On its first day of service on Monday, the DOE distributed roughly 3,000 meals statewide. By Day 2, that number had doubled (more school sites had also opened) and by the end of this week, DOE officials predict they could distribute well up to 10,000 meals.
The DOE may add additional school sites by the end of next week, according to Randy Tanaka, assistant superintendent for the DOE’s Office of Facilities and Operations.
“It all is determined by what level of participation we’re getting, what the concentration (of kids) is, whether schools meet federal mandates as far as subsidized program,” he said via phone Wednesday.
Tanaka acknowledged the shortage of meals at some sites, including McKinley High and at Waianae High earlier Wednesday. He said when that’s happened, cafeteria workers have instructed parents to go to the next nearby site.
Leilehua High, only school feeding kids in my district, running out of food 2nd day in a row. Kids standing in rain won’t get food. DOE not accepting calls. @HIDOE808@HIDOE808_DrK
Some of the locations are far apart from one another, particularly in more isolated areas.

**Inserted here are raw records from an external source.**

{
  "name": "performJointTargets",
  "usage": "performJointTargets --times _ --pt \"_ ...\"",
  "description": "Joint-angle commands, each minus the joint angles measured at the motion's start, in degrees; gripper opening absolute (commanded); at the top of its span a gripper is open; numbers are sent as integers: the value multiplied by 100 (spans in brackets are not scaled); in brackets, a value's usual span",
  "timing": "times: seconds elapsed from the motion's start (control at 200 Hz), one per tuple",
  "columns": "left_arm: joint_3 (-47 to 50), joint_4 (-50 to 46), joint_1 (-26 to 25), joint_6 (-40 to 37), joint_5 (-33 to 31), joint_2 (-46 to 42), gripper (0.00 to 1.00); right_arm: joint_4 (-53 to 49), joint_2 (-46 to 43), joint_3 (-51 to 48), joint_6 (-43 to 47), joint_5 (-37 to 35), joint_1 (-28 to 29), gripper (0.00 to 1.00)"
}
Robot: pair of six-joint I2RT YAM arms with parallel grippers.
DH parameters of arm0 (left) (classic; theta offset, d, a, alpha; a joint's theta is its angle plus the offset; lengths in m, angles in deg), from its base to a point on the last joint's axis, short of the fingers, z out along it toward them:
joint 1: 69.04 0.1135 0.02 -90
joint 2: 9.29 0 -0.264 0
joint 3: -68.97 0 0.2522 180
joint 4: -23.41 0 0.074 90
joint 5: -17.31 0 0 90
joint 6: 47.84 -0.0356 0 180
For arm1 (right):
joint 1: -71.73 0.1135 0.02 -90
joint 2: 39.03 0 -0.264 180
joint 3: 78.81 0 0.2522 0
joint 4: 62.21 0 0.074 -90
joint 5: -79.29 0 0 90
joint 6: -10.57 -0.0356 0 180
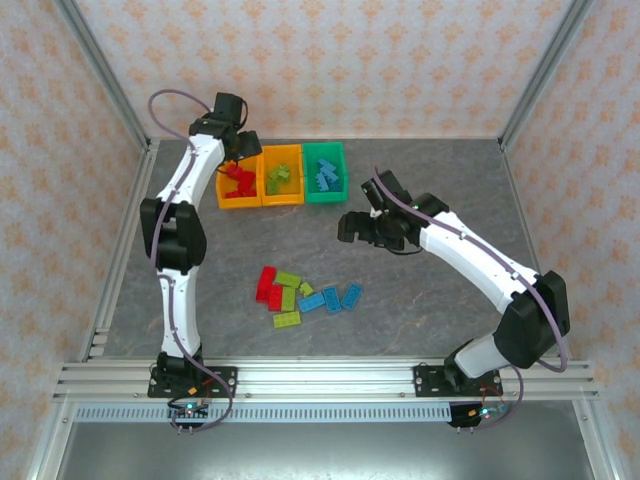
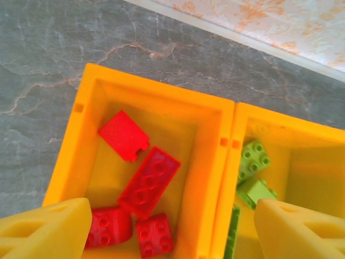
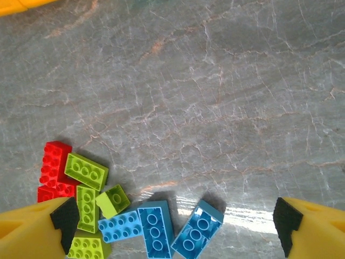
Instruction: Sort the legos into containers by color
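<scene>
Yellow fingers (image 2: 43,232) of your left gripper (image 2: 172,216) sit closest to the left wrist lens, spread wide with nothing between them; they hang over the left orange bin (image 2: 70,162), where four red legos (image 2: 149,182) lie on the floor; just beside it, wall touching wall, the second orange bin (image 2: 302,135) holds lime legos (image 2: 253,159). From above, you see the green bin (image 1: 325,199) closing the row on the right, with blue legos (image 1: 327,175) inside. Your right gripper (image 3: 173,221) is also spread, pinching nothing; it hovers over the grey table (image 1: 400,310), between the bins and the loose pile. That pile lies near the middle of the table, well apart from the bins; red bricks (image 3: 54,167) on its left, lime bricks (image 3: 86,171) beside them, some touching, and blue bricks (image 3: 156,229) on its right, one tilted.
</scene>
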Motion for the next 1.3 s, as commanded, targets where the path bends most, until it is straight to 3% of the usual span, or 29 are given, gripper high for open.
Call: performJointTargets --times 0.0,0.23,0.385,0.551,0.781,1.016,1.291 --pt "763 432 -85 78 177 -1254 80 -470 71 -365 -77 -22 25 94" --pt "3266 1123 -771 -981 69 -3278 81 -513 323 -1073 -319 457 177 95" --pt "4958 1951 -1022 -1559 1022 -4254 90 -358 847 -1053 -256 796 336 97" --pt "5878 2338 -1089 -2201 1623 -5023 98 -363 1535 -801 -47 1027 338 95" --pt "5696 1976 -1089 -2644 1529 -5021 100 -570 2084 -617 -97 1080 338 72" --pt "5779 2153 -1089 -2507 1666 -4979 100 -1003 1945 -859 -337 256 338 35" --pt "6081 2368 -1089 -2510 1811 -5112 100 -835 1135 -539 -563 -314 245 24"
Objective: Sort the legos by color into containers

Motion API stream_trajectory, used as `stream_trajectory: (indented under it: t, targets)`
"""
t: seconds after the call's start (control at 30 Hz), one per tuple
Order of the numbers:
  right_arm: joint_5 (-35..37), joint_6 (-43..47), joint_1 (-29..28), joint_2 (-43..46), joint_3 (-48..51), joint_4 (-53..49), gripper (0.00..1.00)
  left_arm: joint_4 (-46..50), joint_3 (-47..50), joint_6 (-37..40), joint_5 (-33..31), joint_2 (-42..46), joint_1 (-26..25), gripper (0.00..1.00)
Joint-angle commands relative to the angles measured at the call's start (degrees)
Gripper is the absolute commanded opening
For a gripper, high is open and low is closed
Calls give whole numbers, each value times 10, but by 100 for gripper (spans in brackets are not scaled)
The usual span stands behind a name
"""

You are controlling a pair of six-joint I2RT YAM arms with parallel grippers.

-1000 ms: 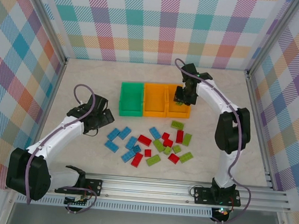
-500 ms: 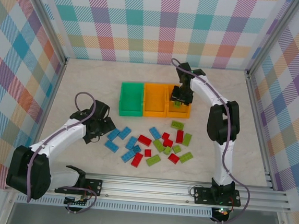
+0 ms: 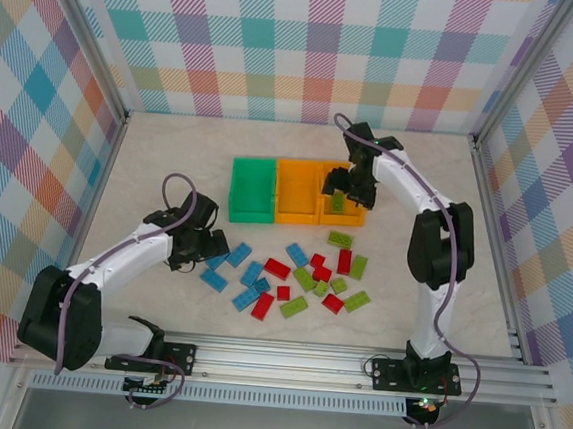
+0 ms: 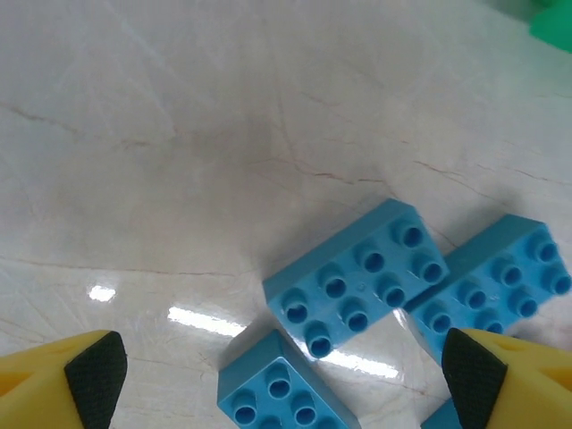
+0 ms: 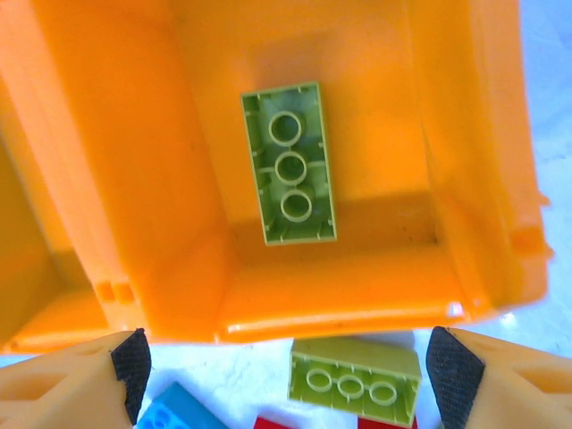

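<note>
While the left gripper [image 4: 284,371] hangs spread over the blue legos [image 4: 357,281], the nearest lies diagonally between its jaws; the right gripper [image 5: 286,366], also spread, hovers above an orange bin [image 5: 116,179] holding a lime lego [image 5: 288,163].

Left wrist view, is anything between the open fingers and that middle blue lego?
Yes: a second blue lego lies nearer the left gripper, between its open fingers, close to the near corner of the middle blue lego. A third blue lego crowds its right end.
</note>
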State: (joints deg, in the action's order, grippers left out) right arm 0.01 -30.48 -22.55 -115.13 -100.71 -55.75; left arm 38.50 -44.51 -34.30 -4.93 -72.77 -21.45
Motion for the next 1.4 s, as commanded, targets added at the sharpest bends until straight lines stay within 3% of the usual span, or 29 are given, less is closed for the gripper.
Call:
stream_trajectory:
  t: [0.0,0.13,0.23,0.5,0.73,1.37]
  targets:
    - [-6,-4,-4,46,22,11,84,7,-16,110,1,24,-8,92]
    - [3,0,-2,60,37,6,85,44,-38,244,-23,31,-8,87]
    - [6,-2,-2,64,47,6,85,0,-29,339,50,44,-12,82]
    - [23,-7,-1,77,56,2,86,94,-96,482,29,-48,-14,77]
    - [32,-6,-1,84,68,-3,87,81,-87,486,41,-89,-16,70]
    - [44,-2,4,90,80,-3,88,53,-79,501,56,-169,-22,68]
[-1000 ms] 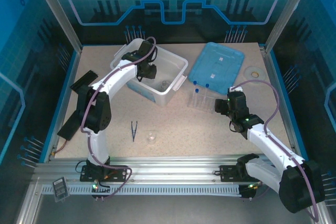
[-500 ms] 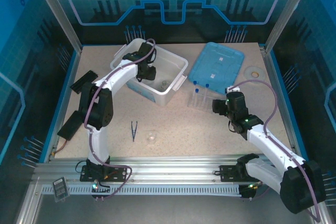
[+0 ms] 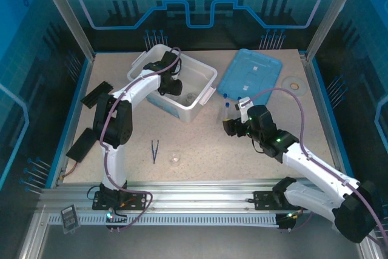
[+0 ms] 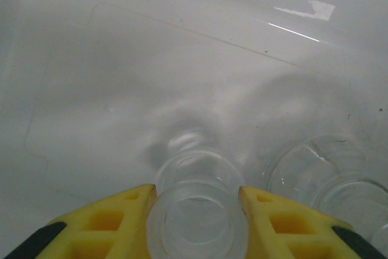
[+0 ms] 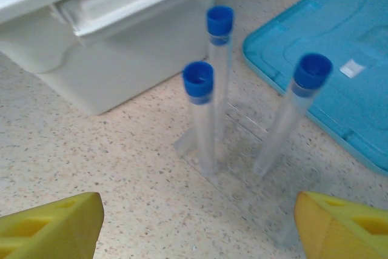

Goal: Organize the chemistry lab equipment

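My left gripper (image 3: 171, 87) is down inside the white bin (image 3: 203, 72). In the left wrist view its yellow fingers (image 4: 130, 207) press both sides of a clear glass flask (image 4: 197, 210), neck pointing away, so the left gripper (image 4: 197, 195) is shut on it. A clear beaker (image 4: 330, 177) rests beside it on the bin floor. My right gripper (image 3: 233, 127) is open just in front of the clear tube rack (image 3: 227, 113). The rack (image 5: 242, 171) holds three blue-capped tubes (image 5: 200, 113), and the right gripper (image 5: 197, 235) stands wide with nothing between its fingers. Dark tweezers (image 3: 154, 150) and a small beaker (image 3: 175, 158) lie on the table.
A blue lid (image 3: 251, 77) lies flat behind the rack, and the bin's handle (image 5: 121, 1) is close to the tubes. A small round dish (image 3: 293, 82) sits at the back right. Black ridged strips (image 3: 82, 144) lie along the left edge.
My right gripper has swung left and come round to the near side of the tube rack. The left gripper has stayed inside the bin.
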You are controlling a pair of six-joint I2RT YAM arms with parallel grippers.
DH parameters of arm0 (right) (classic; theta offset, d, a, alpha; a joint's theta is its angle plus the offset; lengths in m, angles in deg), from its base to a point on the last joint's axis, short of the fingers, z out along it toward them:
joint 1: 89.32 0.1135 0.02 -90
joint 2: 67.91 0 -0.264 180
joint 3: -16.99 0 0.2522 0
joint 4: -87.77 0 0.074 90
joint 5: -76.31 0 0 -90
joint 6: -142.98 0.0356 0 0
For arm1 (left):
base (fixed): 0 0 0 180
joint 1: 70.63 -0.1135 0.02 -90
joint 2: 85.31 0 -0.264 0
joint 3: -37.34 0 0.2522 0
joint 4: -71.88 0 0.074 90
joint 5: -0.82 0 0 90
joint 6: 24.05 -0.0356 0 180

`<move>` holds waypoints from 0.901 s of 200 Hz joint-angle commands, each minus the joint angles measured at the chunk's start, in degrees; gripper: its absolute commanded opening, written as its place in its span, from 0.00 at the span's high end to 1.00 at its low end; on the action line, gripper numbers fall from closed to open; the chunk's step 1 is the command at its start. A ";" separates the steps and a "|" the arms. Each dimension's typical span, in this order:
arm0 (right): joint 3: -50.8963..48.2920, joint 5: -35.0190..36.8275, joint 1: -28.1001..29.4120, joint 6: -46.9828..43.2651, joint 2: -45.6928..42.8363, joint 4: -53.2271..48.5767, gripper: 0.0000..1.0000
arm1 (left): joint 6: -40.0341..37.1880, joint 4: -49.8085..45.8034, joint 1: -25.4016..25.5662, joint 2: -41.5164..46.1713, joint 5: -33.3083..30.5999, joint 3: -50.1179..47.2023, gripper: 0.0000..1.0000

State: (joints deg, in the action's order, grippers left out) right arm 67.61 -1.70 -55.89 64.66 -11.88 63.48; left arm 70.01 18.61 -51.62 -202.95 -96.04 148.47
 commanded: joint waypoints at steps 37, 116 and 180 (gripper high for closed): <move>2.85 -0.49 3.12 -2.66 2.15 -3.00 0.17 | -0.89 0.04 -0.46 -1.02 1.57 0.93 0.56; 5.90 0.55 5.19 -3.52 3.74 -4.55 0.16 | 0.18 0.05 -0.46 3.59 0.33 0.16 0.40; 9.44 1.61 5.90 -4.34 5.35 -5.59 0.15 | 0.60 -0.75 -0.02 14.31 -1.36 -1.32 0.25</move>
State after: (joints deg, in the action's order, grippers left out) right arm 74.76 -1.11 -50.97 61.47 -7.48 58.80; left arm 70.42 18.83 -51.67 -194.71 -95.91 148.03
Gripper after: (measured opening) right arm 0.845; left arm 0.735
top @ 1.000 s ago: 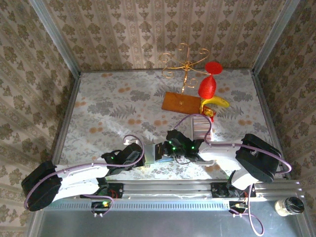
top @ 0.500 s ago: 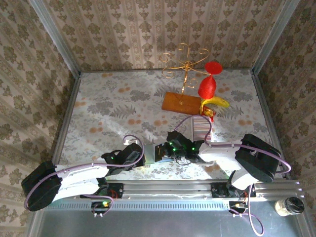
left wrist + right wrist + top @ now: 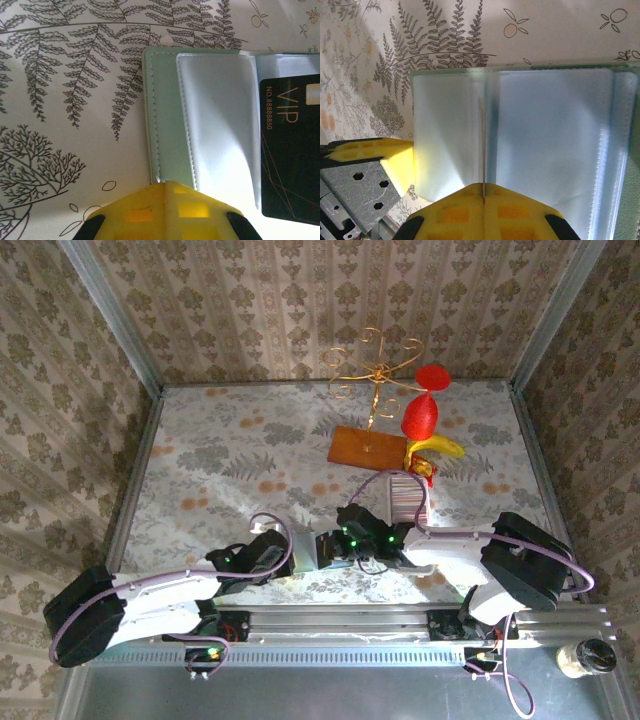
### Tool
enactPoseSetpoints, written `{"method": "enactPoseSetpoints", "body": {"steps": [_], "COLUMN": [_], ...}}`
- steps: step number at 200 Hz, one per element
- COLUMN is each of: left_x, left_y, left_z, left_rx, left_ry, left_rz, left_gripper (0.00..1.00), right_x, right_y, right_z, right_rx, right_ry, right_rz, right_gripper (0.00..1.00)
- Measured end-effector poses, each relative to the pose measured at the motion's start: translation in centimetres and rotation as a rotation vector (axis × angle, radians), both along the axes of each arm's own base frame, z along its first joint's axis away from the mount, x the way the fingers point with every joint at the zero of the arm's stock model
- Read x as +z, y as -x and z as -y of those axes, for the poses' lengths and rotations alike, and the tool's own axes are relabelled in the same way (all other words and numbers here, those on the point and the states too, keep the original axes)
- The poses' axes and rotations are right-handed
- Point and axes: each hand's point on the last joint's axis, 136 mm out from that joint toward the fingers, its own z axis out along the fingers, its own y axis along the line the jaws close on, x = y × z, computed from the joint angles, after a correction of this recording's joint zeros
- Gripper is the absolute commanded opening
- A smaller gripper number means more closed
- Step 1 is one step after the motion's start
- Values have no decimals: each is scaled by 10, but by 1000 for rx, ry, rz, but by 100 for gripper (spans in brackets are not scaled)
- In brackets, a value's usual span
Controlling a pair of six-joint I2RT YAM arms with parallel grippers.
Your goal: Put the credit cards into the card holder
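Note:
The card holder [image 3: 545, 135] lies open on the patterned cloth, clear bluish pockets up; its grey-green cover [image 3: 167, 115] shows in the left wrist view. My right gripper [image 3: 483, 192] is shut on a thin credit card [image 3: 481, 145], seen edge-on and standing upright over the pockets near the fold. A black card face with gold VIP lettering [image 3: 292, 150] shows at the right of the left wrist view. My left gripper [image 3: 170, 186] is shut, its tips at the holder's near corner; one of its yellow fingers [image 3: 375, 150] touches the holder's edge. Both grippers meet at the card holder [image 3: 310, 547].
A long white ribbed tray [image 3: 408, 495] stands just behind the right wrist. Farther back are a brown wooden board [image 3: 365, 448], a gold wire stand [image 3: 375, 365], a red ornament [image 3: 422, 412] and a yellow banana-shaped toy [image 3: 440, 447]. Patterned walls enclose the table.
The right wrist has shifted very slightly over the holder. The left arm stays where it was.

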Motion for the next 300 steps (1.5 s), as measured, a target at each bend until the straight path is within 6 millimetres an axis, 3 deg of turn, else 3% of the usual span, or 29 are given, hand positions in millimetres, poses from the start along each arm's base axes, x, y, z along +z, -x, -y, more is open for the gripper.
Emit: {"method": "enactPoseSetpoints", "body": {"steps": [52, 99, 147, 207, 300], "left_x": [25, 36, 50, 22, 6], "left_y": [-2, -7, -15, -11, -6], "left_z": [-3, -1, 20, 24, 15], "left_rx": [8, 15, -26, -58, -47], "left_ry": [59, 93, 119, 48, -7], "left_rz": [62, 94, 104, 22, -23], "left_gripper": [3, 1, 0, 0, 0], "right_x": [12, 8, 8, 6, -6], "right_y": [-4, -6, -9, -13, -12], "right_z": [-1, 6, 6, 2, 0], "right_rx": [-8, -22, -31, -48, -86], "right_ry": [-30, -24, -33, -56, -94], "right_rz": [24, 20, 26, 22, -16], "right_gripper": [0, 0, 0, 0, 0]}}
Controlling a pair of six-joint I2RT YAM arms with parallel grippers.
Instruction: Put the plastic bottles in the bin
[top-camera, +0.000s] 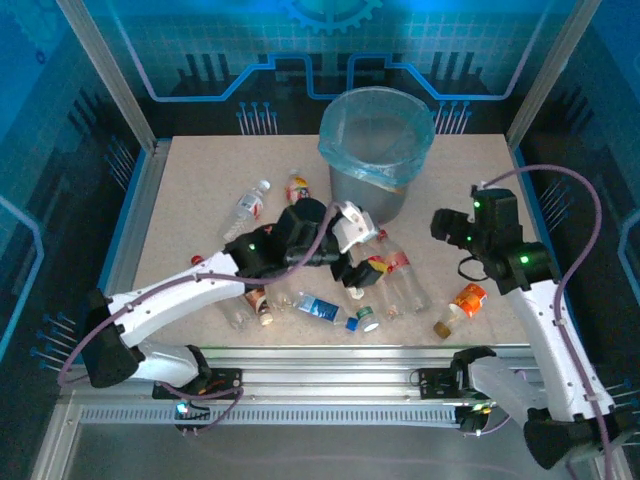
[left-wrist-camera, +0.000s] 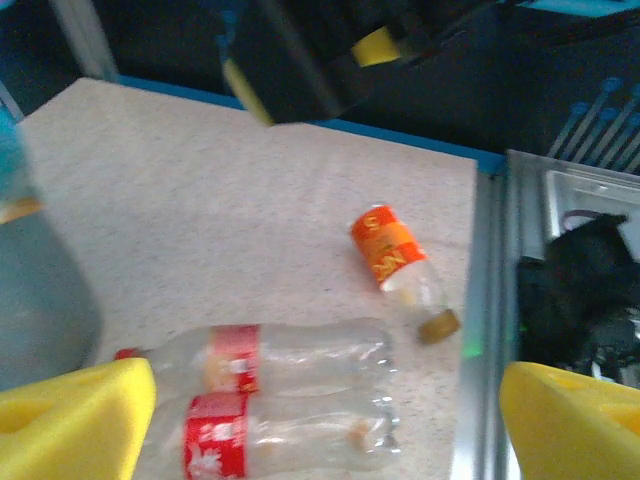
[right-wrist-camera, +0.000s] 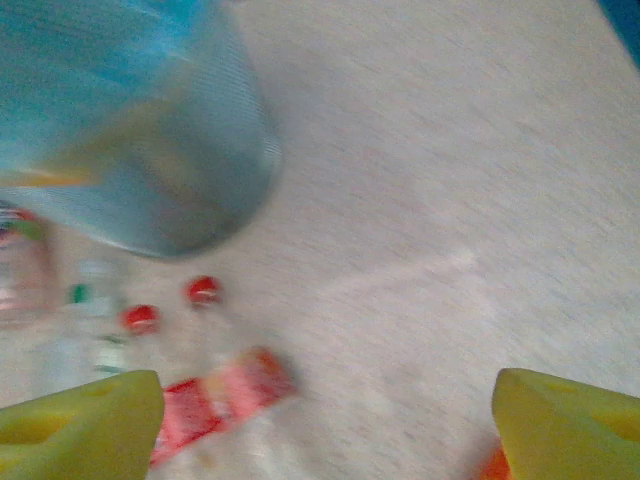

Tanaka said by tracking the highest demand areas, the DOE will work to “rebalance the quantities at the school.”
“We’ll increase our counts. It’s a balancing we have to do,” he said.
Leftover meals haven’t been much of an issue. At Waianae High, for instance, cafeteria prep workers have been assembling meals on demand by gauging the number of cars waiting in line.
Though transportation is an issue for students living in more rural areas, there is no plan at this time to do meal delivery to students via school bus, Tanaka said, adding it may be more practical to look at renting a van or working with community partners to supplement service — something already in play.
There’s one other concern: a limited supply of takeout containers, since restaurants all over Hawaii that are still in operation but now in delivery-only or takeout mode are using such packaging for their own customers.
The DOE is revisiting its menu in light of a possible shortage of takeout containers, such as turning to burgers or sandwiches and veggie sticks that can be served in a brown bag.
Currently, the to-go DOE breakfast items include such hot foods like toast or sausage or rice and chicken strips or beef stew for lunch.
The DOE is extending school closures through at least April 30. The grab-and-go meals service will continue at least through that time. As with other school districts in the country, the service is an extension of the Seamless Summer Option, which is a federal program that keeps kids fed in the summer when school is in recess.
On a typical day, the Hawaii public school system reaches about 26,000 students with free or reduced-cost breakfast and about 65,000 kids with free or reduced-cost lunch, according to recent data from the Food Research & Action Center.